(Records contained in a dataset)
★ ★ ★ ★ ★
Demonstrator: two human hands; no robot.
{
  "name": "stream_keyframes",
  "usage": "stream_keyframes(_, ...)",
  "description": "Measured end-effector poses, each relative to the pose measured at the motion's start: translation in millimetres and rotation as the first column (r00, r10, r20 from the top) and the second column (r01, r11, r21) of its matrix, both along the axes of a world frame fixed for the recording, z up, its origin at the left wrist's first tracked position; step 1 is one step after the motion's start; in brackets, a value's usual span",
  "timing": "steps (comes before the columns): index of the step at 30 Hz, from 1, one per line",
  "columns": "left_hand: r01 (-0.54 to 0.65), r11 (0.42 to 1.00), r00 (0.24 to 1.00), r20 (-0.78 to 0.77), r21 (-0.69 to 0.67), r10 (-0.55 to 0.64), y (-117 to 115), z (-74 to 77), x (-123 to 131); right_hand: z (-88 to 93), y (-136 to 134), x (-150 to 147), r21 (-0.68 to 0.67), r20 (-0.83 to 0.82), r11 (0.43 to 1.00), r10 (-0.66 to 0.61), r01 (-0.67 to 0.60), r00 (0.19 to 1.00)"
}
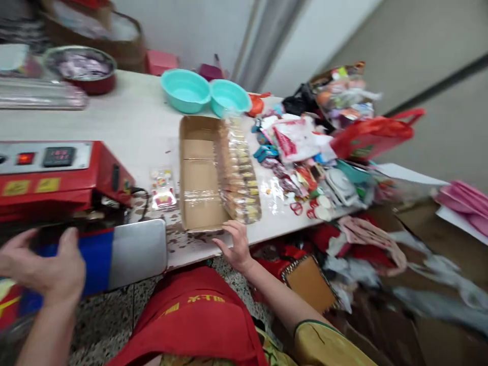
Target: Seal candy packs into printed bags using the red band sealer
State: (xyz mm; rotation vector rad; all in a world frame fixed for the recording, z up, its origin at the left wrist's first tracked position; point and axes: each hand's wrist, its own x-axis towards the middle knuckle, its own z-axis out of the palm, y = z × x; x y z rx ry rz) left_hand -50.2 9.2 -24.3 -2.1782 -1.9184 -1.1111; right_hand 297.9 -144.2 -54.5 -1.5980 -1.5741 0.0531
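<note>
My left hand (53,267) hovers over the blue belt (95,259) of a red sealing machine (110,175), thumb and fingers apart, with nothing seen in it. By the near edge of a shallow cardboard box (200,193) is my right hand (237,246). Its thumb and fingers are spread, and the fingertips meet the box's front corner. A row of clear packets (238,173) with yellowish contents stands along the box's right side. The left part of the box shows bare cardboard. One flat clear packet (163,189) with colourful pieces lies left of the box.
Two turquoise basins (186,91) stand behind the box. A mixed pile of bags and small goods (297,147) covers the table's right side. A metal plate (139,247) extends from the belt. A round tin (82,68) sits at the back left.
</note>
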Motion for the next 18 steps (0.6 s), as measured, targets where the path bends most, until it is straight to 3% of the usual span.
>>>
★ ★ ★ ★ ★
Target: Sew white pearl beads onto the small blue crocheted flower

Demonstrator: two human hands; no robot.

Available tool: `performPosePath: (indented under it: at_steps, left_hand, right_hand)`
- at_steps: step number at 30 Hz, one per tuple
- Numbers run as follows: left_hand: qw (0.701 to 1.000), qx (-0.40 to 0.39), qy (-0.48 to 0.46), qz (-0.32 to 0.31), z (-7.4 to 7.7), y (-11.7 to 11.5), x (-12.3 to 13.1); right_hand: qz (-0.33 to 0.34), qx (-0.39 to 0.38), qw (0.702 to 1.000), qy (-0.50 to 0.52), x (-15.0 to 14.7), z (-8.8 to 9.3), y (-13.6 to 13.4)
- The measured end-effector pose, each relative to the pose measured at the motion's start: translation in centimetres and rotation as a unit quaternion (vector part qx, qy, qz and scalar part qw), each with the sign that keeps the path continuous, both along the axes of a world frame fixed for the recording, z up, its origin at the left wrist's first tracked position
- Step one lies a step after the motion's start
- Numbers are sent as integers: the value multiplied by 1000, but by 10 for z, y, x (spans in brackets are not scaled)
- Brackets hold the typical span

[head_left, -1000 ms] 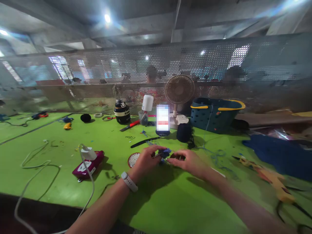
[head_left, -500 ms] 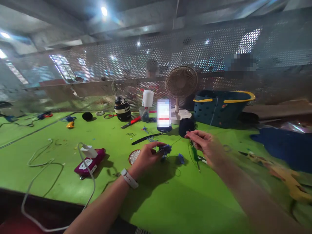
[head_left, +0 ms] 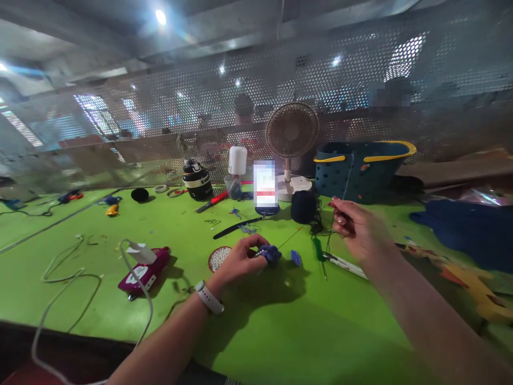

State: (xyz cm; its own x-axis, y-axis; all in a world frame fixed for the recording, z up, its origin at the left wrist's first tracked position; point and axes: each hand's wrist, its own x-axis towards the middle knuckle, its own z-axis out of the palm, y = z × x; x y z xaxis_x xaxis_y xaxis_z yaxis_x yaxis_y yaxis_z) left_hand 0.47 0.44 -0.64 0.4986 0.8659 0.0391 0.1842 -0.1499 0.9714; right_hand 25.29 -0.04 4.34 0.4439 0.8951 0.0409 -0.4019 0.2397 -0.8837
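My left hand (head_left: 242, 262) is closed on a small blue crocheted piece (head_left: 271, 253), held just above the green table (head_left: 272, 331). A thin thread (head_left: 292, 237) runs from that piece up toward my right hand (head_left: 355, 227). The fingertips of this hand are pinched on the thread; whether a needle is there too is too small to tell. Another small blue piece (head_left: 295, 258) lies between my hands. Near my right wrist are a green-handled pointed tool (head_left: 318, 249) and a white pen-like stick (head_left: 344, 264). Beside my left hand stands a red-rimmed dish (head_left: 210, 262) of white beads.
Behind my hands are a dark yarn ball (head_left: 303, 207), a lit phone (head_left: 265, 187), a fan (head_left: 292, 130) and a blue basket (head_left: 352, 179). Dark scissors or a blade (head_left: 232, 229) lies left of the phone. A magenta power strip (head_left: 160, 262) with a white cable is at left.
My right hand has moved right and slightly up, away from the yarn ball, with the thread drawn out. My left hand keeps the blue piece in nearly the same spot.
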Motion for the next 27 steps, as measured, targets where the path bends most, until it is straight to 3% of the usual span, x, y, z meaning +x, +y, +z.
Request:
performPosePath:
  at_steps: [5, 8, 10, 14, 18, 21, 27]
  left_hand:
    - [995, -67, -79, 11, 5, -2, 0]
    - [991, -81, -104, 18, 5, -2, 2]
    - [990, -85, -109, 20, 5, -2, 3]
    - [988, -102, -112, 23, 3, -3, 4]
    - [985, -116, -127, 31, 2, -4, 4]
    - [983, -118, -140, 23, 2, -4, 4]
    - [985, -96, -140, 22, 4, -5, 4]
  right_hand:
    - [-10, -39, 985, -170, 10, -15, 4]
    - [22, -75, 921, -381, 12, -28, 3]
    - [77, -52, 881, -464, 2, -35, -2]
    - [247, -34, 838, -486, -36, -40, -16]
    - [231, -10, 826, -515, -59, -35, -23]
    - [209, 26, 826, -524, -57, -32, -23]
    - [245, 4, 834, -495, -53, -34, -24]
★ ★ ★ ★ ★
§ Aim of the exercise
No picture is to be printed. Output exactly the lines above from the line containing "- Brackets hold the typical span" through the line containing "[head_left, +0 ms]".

§ Your response
- Brackets hold the typical span

[head_left, -1000 ms] 
[head_left, -500 ms] 
[head_left, +0 ms] 

This exercise is now complete.